» Exercise goal
The response should be the records below, repeated exactly, with each picture left out.

====== Listed entries

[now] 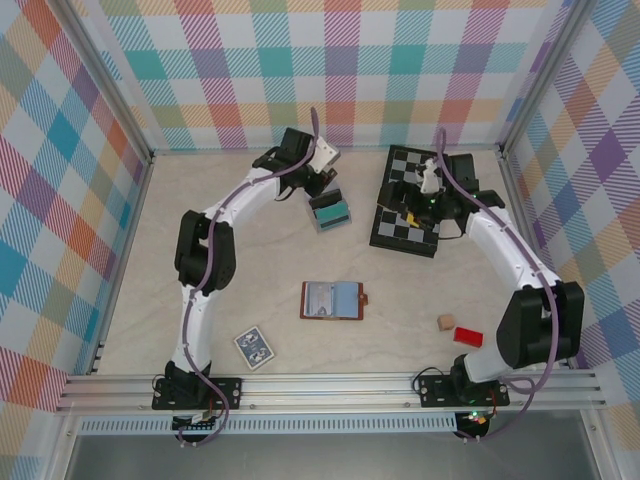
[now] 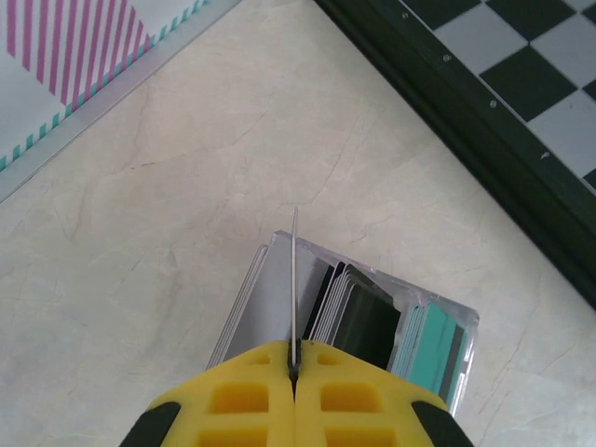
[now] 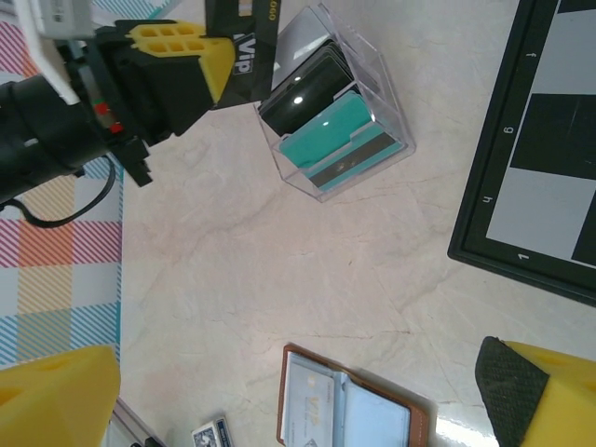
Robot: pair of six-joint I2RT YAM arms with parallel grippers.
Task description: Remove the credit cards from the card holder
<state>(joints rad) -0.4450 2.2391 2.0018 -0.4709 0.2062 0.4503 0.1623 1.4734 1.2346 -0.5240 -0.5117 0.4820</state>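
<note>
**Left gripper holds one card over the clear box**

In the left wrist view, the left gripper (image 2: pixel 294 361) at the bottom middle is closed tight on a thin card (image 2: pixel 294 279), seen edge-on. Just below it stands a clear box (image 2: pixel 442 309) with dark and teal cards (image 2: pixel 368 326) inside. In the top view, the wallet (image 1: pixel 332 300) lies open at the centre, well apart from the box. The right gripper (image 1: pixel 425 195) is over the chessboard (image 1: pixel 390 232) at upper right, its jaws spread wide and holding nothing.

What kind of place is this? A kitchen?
Probably a robot test booth, not a kitchen. Two robot arms are bolted to a metal rail, bright checked walls box in the table, and props like a chessboard and a card holder lie around.
</note>
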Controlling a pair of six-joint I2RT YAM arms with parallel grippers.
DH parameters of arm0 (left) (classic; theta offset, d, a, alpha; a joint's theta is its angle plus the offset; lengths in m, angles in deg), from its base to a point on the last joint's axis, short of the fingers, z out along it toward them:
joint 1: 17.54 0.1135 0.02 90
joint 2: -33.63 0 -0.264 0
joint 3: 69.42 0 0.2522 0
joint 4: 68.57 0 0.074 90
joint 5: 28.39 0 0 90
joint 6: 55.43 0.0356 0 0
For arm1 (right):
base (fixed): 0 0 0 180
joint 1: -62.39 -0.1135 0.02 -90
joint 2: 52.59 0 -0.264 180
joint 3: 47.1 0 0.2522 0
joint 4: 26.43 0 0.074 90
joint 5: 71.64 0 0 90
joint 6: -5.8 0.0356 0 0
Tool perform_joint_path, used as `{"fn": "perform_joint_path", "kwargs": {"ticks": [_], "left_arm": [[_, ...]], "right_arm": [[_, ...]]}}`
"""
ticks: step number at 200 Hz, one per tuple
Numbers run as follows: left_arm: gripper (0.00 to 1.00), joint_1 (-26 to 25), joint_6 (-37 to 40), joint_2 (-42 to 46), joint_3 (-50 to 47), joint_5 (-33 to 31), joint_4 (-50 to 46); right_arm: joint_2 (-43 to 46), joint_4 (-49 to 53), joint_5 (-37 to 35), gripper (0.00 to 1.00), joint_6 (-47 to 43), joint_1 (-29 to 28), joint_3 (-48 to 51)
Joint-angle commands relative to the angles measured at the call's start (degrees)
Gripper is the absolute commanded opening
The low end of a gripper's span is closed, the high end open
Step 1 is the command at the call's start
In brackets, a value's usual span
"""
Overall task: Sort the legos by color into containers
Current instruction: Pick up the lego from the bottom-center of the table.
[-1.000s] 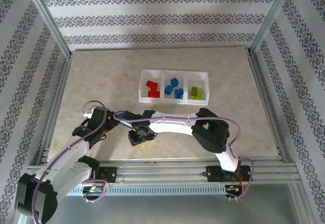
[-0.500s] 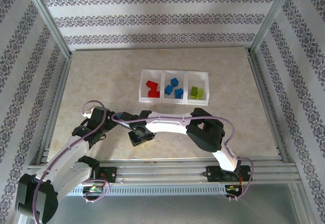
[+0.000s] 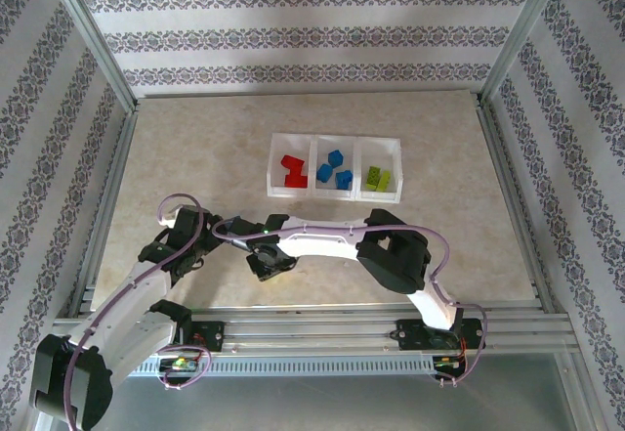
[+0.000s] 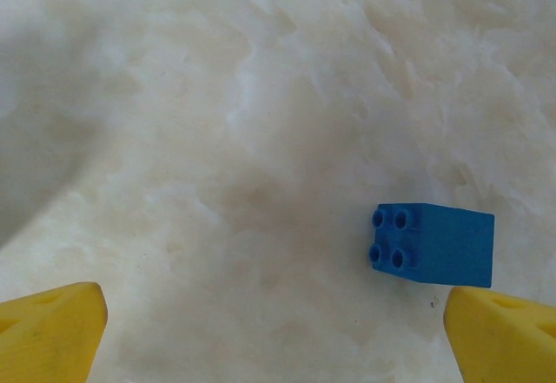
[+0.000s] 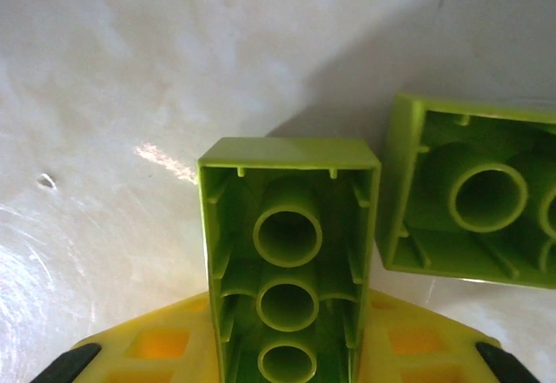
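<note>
On beige marbled tabletop (image 3: 195,157), clamping right gripper (image 5: 287,353) on a lime brick (image 5: 287,218) (a second lime brick (image 5: 478,201) just beside it), holding left gripper (image 4: 278,331) wide apart by a blue brick (image 4: 434,246); likely needing next a lift and carry to the tray's (image 3: 356,162) green compartment.

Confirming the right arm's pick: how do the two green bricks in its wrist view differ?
The gripped brick sits between the right gripper's fingers; the loose brick lies free on the table beside it. The gripped brick runs lengthwise along the fingers; the loose brick lies crosswise, partly out of frame. Both are lime green, hollow undersides facing the camera.
</note>
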Motion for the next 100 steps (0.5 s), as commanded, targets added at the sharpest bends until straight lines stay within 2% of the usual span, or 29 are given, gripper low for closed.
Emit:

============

» Answer
[now] 
[now] 
[now] 
Robot: pair of six-joint I2RT YAM arms with parallel grippers.
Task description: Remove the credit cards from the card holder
<state>(joints rad) -0.4450 2.2391 2.0018 -0.4709 0.2062 0.4503 0.1623 1.4734 1.2346 -0.5240 -0.5117 0.4820</state>
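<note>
**Left gripper holds one card over the clear box**

In the left wrist view, the left gripper (image 2: pixel 294 361) at the bottom middle is closed tight on a thin card (image 2: pixel 294 279), seen edge-on. Just below it stands a clear box (image 2: pixel 442 309) with dark and teal cards (image 2: pixel 368 326) inside. In the top view, the wallet (image 1: pixel 332 300) lies open at the centre, well apart from the box. The right gripper (image 1: pixel 425 195) is over the chessboard (image 1: pixel 390 232) at upper right, its jaws spread wide and holding nothing.

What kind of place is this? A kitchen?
Probably a robot test booth, not a kitchen. Two robot arms are bolted to a metal rail, bright checked walls box in the table, and props like a chessboard and a card holder lie around.
</note>
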Controlling a pair of six-joint I2RT YAM arms with parallel grippers.
DH parameters of arm0 (left) (classic; theta offset, d, a, alpha; a joint's theta is its angle plus the offset; lengths in m, angles in deg), from its base to a point on the last joint's axis, short of the fingers, z out along it toward them:
joint 1: 17.54 0.1135 0.02 90
joint 2: -33.63 0 -0.264 0
joint 3: 69.42 0 0.2522 0
joint 4: 68.57 0 0.074 90
joint 5: 28.39 0 0 90
joint 6: 55.43 0.0356 0 0
For arm1 (right):
base (fixed): 0 0 0 180
joint 1: -62.39 -0.1135 0.02 -90
joint 2: 52.59 0 -0.264 180
joint 3: 47.1 0 0.2522 0
joint 4: 26.43 0 0.074 90
joint 5: 71.64 0 0 90
joint 6: -5.8 0.0356 0 0
Tool perform_joint_path, used as `{"fn": "perform_joint_path", "kwargs": {"ticks": [_], "left_arm": [[_, ...]], "right_arm": [[_, ...]]}}`
"""
ticks: step number at 200 Hz, one per tuple
Numbers run as follows: left_arm: gripper (0.00 to 1.00), joint_1 (-26 to 25), joint_6 (-37 to 40), joint_2 (-42 to 46), joint_3 (-50 to 47), joint_5 (-33 to 31), joint_4 (-50 to 46); right_arm: joint_2 (-43 to 46), joint_4 (-49 to 53), joint_5 (-37 to 35), gripper (0.00 to 1.00), joint_6 (-47 to 43), joint_1 (-29 to 28), joint_3 (-48 to 51)
Joint-angle commands relative to the angles measured at the call's start (degrees)
Gripper is the absolute commanded opening
The low end of a gripper's span is closed, the high end open
Step 1 is the command at the call's start
In brackets, a value's usual span
"""
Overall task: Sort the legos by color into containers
Current instruction: Pick up the lego from the bottom-center of the table.
[-1.000s] 
[-0.500s] 
[+0.000s] 
[+0.000s] 
[+0.000s] 
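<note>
On beige marbled tabletop (image 3: 195,157), clamping right gripper (image 5: 287,353) on a lime brick (image 5: 287,218) (a second lime brick (image 5: 478,201) just beside it), holding left gripper (image 4: 278,331) wide apart by a blue brick (image 4: 434,246); likely needing next a lift and carry to the tray's (image 3: 356,162) green compartment.

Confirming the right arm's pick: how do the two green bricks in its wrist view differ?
The gripped brick sits between the right gripper's fingers; the loose brick lies free on the table beside it. The gripped brick runs lengthwise along the fingers; the loose brick lies crosswise, partly out of frame. Both are lime green, hollow undersides facing the camera.
</note>
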Motion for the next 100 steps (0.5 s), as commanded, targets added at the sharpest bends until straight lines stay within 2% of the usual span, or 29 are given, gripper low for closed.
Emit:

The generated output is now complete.